On the interconnected nature of the claims, the court determined that what matters was the interconnection between the claims against the various defendants, as opposed to other individual claims in the overall matter. There was a close connection between Weco’s two claims for negative declaratory relief.
The Himalaya clause
The court’s conclusion under Article 8(1) meant they were not required to determine the argument on the Himalaya clause, but did so given the extent of the submissions.
Weco argued that they, as a servant, agent or subcontractor of PML, were entitled to benefit from the clause in the PML booking note, and so from the same exemptions, defences, limitations and liberties.
Mr Loro Piana made reference to “THE MAHKUTAI “  AC 650 (PC) in which Lord Goff declined to incorporate an English EJC into a Himalaya contract as the clause in that case was concerned with terms inserted to benefit the carrier, and so could not extend to a mutual agreement such as an EJC. Mr Loro Piana argued that the Himalaya clause in the booking note was similarly concerned with terms which benefit the principal.
Weco sought to distinguish the clause from that in “THE MAHKUTAI” on the grounds that the booking note clause did not contain the same requirement for exemptions benefiting the carrier (only). The clause extended to conditions and Weco described the EJC, located within the ‘Booking Note Terms and Conditions’ and ‘BIFA Standard Conditions’ as just such a condition.
Further, where Mr Loro Piana had argued that Weco could not be PML’s servant or agent in forwarding obligations in a forwarding contract, Weco argued that as bailee or sub-bailee of the yacht it was delegated performance of PML’s obligations.
The court found that Weco was a servant or agent of PML and so can claim benefit from the Himalaya clause, as the contract was a contract of transport under which PML undertook to carry the goods.
However, as to whether the EJC was passed on as part of that benefit, the court upheld “THE MAHKUTAI” and concluded it could not. The judgment argued there was no material difference in the wording, and no importance in the reference to ‘conditions’ in the clause.
The court agreed with the Thomas -v- Portsea line of authorities which also establishes that clauses in bills of lading purporting to incorporate the terms of charters do not incorporate dispute resolution clauses related to disputes under that charter in the absence of a clear and express term to this effect. The EJC in this case referred to disputes arising out of or in connection with the booking note. The disputes between Weco and the yacht interests arise out of alleged torts and breaches of bailment.
The court also considered PMS’s ability to benefit from the EJC as against Mr Loro Piana, who had commenced proceedings in Milan against them.

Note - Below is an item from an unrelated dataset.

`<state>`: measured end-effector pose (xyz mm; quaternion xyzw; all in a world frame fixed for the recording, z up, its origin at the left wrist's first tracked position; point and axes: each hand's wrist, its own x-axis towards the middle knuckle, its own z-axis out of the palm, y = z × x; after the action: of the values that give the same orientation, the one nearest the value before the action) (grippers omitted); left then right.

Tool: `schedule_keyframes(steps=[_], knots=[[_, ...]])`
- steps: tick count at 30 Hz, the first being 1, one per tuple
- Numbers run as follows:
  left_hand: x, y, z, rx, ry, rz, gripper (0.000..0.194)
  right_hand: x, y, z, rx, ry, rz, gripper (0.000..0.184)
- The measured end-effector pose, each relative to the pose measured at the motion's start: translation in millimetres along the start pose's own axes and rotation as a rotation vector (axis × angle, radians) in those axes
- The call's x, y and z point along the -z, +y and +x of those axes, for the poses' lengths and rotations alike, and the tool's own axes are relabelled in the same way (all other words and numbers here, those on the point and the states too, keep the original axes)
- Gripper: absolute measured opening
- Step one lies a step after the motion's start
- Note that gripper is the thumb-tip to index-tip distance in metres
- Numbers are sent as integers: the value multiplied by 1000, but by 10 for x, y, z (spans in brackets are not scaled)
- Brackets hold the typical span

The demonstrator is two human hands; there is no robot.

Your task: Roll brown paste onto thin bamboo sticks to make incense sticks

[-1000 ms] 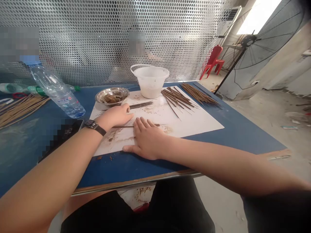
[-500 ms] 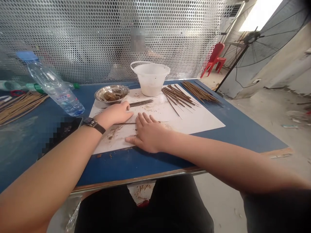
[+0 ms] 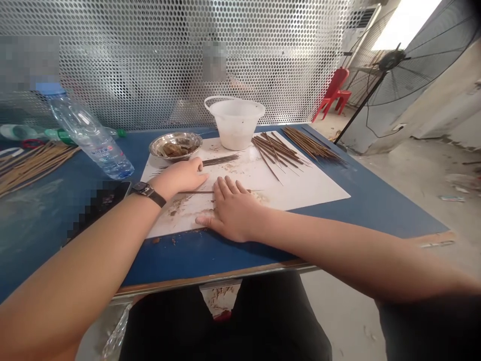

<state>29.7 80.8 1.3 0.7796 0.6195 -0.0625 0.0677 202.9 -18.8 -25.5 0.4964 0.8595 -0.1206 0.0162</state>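
My left hand [image 3: 178, 176] rests on a white sheet [image 3: 296, 188], its fingers together and holding nothing I can see. Just beyond its fingertips lies a bundle of dark, thin sticks [image 3: 221, 160]. My right hand [image 3: 235, 211] lies flat with fingers spread, on top of a thin brown stick [image 3: 197, 192] that runs out between my hands. Its far end is hidden under my fingers. Brown crumbs and smears [image 3: 176, 208] mark the sheet. A steel bowl [image 3: 175, 145] of brown paste stands near my left hand.
A white plastic pail [image 3: 235, 124] and loose sticks [image 3: 274, 153] stand beyond the sheet on a blue table [image 3: 376, 220]. A plastic water bottle [image 3: 90, 138], a phone [image 3: 99, 208] and a stick pile [image 3: 33, 168] lie left. A perforated metal screen [image 3: 124, 65] rises behind, with a person [image 3: 214, 75] beyond it.
My right hand has slid slightly away from me and to the right, and the thin stick beneath it has shifted with it. My left hand has barely moved.
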Motion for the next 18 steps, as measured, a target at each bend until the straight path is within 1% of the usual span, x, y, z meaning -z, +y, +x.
schedule_keyframes(steps=[2,6,8,10,14,16,18], knots=[[-13,-8,17,-6,2,-2,57,-4,-1,8,-9,1,-5,114],[-38,-34,55,3,6,-4,55,49,147,267,-97,46,-7,116],[-39,-39,56,13,7,2,55,61,202,334,-125,56,4,119],[-32,-36,43,10,8,10,56,40,196,281,-104,57,16,121],[-15,-18,13,-16,-10,-7,60,-35,114,47,-23,53,38,122],[-13,-11,9,-12,-13,-17,61,-34,126,40,-15,47,31,121],[-13,-8,11,-1,-14,-28,61,2,189,135,-26,42,17,120]])
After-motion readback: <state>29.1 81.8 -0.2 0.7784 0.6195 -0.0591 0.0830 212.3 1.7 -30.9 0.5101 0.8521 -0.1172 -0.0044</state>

The court found that as (there was a good arguable case that) Mr Loro Piana had sued on the booking note in Italy, Mr Loro Piana was then bound by its terms, including the EJC.PMS’s alternative Himalaya clause argument failing for the same reasons as Weco’s.
The court concluded that PML was entitled to rely on its EJC as against Mr Loro Piana and Credem, finding that Mr Loro Piana’s consumer rights could not avoid this outcome.
Weco could found jurisdiction in England against PML, Mr Loro Piana and Credem under Article 8(1) of the Recast Regulation with the English Court first seised. Weco were entitled to claim against PML in England owing to their domicile, and the interconnected nature of that claim with their claim against Mr Loro Piana and Credem extended that jurisdiction to those claims.
PMS could benefit from the EJC as against Mr Loro Piana further to the principle of conditional benefit.